How the Planning Process Contributes to LA’s Malaise
By Dick Platkin
There is a widespread feeling inLos Angelesthat the bloom is off the rose, that a formerly dynamic city has been in the doldrums for several decades and that, at best, its future offers more of the same. I have no argument with this view. Instead, I would like to explain how the city’s planning process has contributed to this malaise by accommodating a political process molded by economic forces. Hopefully my account will also offer an alternative model to the governance and planning ofLos Angeles.
Part of the explanation is, of course, that LA has been whipsawed by global and national trends. In this regard Gabriel Kolko’s article was about this country’s endless, futile, bankrupting foreign wars. He argues there is no end in sight for these military interventions, and the U.S. government will continue to mindlessly wage them because they are no longer capable of either predicting or planning.
Sadly, the domestic consequences of these wars, combined with local government’s similar inability to predict and plan, have become a curse on American cities.
The bipartisan, neo-conservative foreign policy that Kolko dissected neatly dovetails with the neo-liberal (i.e., austerity, deregulation, heavy policing and surveillance) approach to local government is painfully visible in most large American cities, including Los Angeles. In both cases the quirks of market forces, whether global or local, subvert the planning process because of our economic system’s regular booms, bubbles, and busts, as well as it periodic breakdowns into crises and conflicts.
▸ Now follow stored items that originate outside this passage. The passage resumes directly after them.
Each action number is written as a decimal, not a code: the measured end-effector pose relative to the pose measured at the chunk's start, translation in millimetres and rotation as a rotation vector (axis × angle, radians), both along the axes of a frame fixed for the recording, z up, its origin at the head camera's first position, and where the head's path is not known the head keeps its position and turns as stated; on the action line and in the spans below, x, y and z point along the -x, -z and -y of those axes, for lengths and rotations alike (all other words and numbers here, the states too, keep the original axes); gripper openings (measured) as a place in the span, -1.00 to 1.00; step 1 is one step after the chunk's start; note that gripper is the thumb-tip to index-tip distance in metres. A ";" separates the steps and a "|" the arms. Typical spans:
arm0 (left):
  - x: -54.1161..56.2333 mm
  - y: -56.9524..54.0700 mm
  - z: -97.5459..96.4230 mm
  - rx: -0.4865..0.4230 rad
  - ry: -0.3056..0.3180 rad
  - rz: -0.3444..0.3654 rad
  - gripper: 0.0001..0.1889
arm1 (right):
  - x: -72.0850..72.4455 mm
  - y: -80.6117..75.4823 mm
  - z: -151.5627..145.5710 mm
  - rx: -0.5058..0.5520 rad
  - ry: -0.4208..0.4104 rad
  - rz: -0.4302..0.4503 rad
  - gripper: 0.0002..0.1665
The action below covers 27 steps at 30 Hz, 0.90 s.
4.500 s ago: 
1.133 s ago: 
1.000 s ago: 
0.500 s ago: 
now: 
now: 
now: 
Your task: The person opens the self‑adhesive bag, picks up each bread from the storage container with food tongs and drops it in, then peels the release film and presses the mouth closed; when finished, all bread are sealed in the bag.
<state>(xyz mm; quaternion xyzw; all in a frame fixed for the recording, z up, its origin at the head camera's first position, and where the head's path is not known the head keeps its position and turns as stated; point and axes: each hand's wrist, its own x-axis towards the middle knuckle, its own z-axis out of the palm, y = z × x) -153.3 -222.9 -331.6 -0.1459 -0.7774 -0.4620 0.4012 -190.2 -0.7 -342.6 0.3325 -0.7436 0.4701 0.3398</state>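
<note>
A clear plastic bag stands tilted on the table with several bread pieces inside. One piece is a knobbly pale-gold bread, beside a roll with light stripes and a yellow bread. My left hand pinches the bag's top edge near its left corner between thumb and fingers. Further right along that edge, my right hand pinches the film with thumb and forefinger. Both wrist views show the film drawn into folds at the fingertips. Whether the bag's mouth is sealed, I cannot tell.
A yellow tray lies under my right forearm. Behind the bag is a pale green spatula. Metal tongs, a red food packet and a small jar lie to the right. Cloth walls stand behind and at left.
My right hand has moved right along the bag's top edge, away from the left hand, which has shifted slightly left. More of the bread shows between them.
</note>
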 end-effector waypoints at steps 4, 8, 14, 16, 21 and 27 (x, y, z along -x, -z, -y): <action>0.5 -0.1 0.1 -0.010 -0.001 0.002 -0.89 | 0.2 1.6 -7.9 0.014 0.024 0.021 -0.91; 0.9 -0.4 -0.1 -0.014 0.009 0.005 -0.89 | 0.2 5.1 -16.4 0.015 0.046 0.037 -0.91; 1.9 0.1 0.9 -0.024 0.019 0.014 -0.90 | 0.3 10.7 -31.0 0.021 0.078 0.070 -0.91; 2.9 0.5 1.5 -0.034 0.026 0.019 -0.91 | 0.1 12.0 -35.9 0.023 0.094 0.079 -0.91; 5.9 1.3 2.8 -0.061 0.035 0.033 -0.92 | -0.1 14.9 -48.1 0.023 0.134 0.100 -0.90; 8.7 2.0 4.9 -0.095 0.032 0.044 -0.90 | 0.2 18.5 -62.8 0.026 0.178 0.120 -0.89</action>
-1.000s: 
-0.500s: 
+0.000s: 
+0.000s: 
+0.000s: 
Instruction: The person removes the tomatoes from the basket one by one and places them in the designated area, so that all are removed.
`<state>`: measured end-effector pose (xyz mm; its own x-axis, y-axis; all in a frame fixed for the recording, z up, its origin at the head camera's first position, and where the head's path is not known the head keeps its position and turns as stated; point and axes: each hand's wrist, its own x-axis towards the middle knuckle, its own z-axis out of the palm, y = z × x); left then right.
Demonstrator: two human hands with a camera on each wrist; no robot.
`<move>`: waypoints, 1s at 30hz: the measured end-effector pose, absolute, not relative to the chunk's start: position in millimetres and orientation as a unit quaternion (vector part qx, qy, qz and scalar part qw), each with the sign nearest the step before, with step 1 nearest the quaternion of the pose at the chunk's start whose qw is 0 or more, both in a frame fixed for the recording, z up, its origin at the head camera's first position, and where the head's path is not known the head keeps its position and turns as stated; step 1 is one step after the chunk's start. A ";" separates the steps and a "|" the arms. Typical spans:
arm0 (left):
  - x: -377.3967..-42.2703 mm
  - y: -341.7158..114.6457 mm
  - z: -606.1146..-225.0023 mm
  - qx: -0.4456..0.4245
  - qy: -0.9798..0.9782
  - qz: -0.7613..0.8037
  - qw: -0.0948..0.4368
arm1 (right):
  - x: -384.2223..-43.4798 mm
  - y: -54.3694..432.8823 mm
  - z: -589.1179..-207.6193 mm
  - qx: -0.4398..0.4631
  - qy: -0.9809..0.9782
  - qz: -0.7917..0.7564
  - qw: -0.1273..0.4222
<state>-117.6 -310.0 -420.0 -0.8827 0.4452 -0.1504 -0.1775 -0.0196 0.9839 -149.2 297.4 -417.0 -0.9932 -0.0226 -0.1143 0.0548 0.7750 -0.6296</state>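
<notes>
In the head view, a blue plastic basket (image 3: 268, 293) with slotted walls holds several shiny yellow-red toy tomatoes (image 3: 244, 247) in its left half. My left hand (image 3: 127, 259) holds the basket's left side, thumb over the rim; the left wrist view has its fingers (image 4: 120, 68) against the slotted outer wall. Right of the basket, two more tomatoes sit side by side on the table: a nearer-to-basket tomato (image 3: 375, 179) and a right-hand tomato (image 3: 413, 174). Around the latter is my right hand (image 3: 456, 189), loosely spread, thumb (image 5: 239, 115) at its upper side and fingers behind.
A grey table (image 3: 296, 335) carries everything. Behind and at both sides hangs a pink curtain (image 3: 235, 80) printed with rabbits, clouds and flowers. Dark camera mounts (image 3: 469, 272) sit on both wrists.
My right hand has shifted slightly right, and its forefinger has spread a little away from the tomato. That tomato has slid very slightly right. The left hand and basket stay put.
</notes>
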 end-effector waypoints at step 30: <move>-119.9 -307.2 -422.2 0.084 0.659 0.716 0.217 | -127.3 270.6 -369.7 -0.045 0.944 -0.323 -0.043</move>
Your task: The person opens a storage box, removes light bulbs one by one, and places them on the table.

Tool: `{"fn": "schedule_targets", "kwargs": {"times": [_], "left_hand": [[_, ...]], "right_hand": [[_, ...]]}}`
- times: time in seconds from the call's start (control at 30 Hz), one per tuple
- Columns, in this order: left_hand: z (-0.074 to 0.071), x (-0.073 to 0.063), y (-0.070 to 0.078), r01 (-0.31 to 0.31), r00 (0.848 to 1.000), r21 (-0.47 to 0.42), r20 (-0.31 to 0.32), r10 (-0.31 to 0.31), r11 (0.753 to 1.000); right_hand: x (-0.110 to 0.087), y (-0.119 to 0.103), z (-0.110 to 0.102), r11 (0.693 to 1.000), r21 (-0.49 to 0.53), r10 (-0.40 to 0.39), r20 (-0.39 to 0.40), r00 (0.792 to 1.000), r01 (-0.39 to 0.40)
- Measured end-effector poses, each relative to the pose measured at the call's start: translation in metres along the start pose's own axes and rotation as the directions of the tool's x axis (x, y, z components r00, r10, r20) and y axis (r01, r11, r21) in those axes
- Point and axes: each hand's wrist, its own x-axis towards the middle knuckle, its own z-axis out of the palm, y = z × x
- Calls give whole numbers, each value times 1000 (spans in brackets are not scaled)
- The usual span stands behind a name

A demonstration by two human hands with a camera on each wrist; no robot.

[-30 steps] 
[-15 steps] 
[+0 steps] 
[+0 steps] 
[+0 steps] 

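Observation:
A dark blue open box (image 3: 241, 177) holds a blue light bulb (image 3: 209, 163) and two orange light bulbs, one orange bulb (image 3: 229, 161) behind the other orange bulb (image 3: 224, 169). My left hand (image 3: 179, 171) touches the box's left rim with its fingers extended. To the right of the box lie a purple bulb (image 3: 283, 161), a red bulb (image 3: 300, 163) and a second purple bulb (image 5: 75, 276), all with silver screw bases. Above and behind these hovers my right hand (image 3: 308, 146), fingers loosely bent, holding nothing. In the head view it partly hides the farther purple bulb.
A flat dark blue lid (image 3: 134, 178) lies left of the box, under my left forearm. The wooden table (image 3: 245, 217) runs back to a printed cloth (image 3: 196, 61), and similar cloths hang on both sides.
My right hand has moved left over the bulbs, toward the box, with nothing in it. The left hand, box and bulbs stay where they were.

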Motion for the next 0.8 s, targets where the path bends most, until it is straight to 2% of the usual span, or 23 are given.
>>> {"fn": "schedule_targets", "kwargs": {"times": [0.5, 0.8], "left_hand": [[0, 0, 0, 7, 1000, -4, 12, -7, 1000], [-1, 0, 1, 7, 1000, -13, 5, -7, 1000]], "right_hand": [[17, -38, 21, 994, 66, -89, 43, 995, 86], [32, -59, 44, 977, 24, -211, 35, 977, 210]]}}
CASE STUDY OF LOS ANGELES: A close look at Los Angeles, the second largest metropolis in the United States, reveals how this downward spiral is unfolding, and how it is abetted by a corrupted planning process.
While the city’s increased emphasis on policing and surveillance parallels the globalized militarism of the United States, so too are City Hall’s selective business subsidies and tax breaks, encouragement of new real estate bubbles, and local austerity programs. For example, in the past several weeks alone, the local press has reported a $67 million dollar tax break for a new, downtown hotel, unprecedented cutbacks in public education, and a large surge in police murders.
On the 20th anniversary of the 1992 civil disturbance that torched 1000 buildings, murdered 50 people, wounded over 10,000, and arrested another 10,000, Los Angeles is a sad sack of a city. Despite City Hall and media boosterism, decay and decline are in the air. While the city’s elected officials, nearly all centrist Democrats tethered to the real estate sector, still portray Los Angeles as a boomtown, the city is tired, aging, with many unattractive neighborhoods. In reality, it perfectly reflects the broad plight of the United States described by Kolko. Imperial over-reach is far from over and has already resulted in substantial domestic stagnation, with long-term prospects even worse.
Furthermore, the revival strategies of the Los Angeles’s business elites and their political sidekicks are comedic. In response to long-term economic decline, accelerated by the bursting of the housing bubble, they have spared policing and spying, while otherwise cutting public payrolls, employee compensation and hours, and public services and infrastructure to the bone. At the same time they are systematically deregulating private real estate investment and environmental review processes in the pollyannaish, neo-liberal belief that, investors will then rush in for another building boom – a tide that will lift all ships. The absence of sufficient consumer demand due to the City’s stagnant economic base and the resulting high levels of unemployment, does not, apparently enter into their municipal strategy/business model.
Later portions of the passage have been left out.